Berbicara pernikahan, sungguh islam telah memiliki gambaran yang sempurna. Manusia terlahir dengan kebutuhan jasmani dan dilengkapi naluri. Salah satu naluri yang dimiliki manusia adalah naluri melestarikan keturunannya, yang penampakannya adalah suka terhadap lawan jenisnya. Naluri ini tentu harus dipenuhi dengan benar. Karena jika tidak, akan membawa kegelisahan tak berujung bagi manusia. Maka, pernikahan adalah jalan untuk menyalurkannya.
Adapun dalam pernikahan, tentu harus ada persiapan yang cukup, baik itu calon suami maupun calon istri. Mereka harus sudah belajar apa hak dan kewajiban masing – masing. Tentu dengan melandaskan pada aqidah Islam, semua aktivitas dalam keluarga tidak hanya akan menjadi amalan dunia, tapi juga akan mendatangkan pahala. Jika pun kemudian sebuah keluarga mendapati masalah, akan diselesaikan berdua dengan tetap mengacu pada hukum Allah.
Namun adakalanya sebuah masalah tidak selesai di keluarga, masalah itu membutuhkan kerja keras seluruh elemen masyarakat. Misalnya kampanye perzinaan yang seriing digaungkan di acara – acara televisi, dibukanya tempat – tempat maksiat dan lain sebagainya. Oleh karenanya perlu masyarkat yang bertaqwa, yang bersama – sama melakukan aktivitas amar ma’ruf nahi mungkar.
Dan ada kalanya juga, sebuah masalah tidak cukup diselesaikan oleh keluarga dan masyarakat, tapi butuh ketegasan negara. Misal terkeruknya sumber daya alam oleh swasta maupun asing yang menyebabkan masyarakat harus membelinya dengan harga cukup malam, kesepakatan – kesepakatan dengan pihak luar negeri yang merugikan masyarakat, misal MoU dengan bank dunia untuk mencabut subsidi maupun UU Cipta karya yang juga hasil MoU dengan asing. Maka di sini kita membutuhkan sebuah negara yang mandiri baik secara ekonomi, politik, sosial-budaya dan keamanan, yang semua berlandas pada syari’at Islam.
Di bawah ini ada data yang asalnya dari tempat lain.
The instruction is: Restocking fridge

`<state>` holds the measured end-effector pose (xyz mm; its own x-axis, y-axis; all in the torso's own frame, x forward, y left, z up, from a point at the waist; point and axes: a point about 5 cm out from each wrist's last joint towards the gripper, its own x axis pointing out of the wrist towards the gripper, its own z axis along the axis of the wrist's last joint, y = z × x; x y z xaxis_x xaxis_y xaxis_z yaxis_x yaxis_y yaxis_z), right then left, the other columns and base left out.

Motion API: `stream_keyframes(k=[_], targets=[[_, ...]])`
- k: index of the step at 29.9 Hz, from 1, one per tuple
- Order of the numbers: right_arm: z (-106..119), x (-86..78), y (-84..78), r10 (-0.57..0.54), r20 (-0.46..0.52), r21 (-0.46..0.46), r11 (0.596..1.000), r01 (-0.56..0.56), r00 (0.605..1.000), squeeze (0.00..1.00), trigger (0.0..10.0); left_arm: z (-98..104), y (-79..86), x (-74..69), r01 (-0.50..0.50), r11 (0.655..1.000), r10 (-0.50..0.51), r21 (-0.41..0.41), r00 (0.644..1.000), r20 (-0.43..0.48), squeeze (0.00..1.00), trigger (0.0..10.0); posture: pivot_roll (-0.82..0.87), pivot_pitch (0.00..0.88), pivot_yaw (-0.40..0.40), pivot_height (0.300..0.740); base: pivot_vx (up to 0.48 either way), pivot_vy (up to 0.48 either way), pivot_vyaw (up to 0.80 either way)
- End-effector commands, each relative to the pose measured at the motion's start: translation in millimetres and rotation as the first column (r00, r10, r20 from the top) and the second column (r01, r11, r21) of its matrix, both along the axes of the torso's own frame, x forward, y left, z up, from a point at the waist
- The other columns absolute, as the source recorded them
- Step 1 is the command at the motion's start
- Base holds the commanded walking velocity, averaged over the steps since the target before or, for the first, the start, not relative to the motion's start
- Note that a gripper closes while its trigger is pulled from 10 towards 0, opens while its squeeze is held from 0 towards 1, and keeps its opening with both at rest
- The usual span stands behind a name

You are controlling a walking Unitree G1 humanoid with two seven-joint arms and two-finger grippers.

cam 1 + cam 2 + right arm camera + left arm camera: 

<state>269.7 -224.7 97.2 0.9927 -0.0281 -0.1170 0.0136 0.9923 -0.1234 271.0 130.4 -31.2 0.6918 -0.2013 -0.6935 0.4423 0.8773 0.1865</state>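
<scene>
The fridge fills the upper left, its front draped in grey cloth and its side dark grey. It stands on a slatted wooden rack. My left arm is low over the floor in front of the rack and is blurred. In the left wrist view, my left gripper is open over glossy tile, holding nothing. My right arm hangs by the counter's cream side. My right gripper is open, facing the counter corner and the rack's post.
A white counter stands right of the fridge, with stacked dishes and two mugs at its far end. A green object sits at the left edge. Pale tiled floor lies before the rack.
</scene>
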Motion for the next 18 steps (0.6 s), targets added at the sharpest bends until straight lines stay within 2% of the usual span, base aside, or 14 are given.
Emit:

Maka, ketika gamaphobia merebak, umat Islam harus segera bertindak. Karena justru dengan adanya hubungan tanpa komitmen (karena fobia), justru penyakit moral akan semakin banyak merebak di masyarakat. Dan untuk menyelesaikan gamaphobia, tidak hanya cukup di keluarga, tapi juga masyarakat dan negara. Maka saat ini umat islam harus semangat berdakwah untuk mewujudkan keluarga, masyarakat dan negara yang bertaqwa. Wallahu a’lam bi ash showab.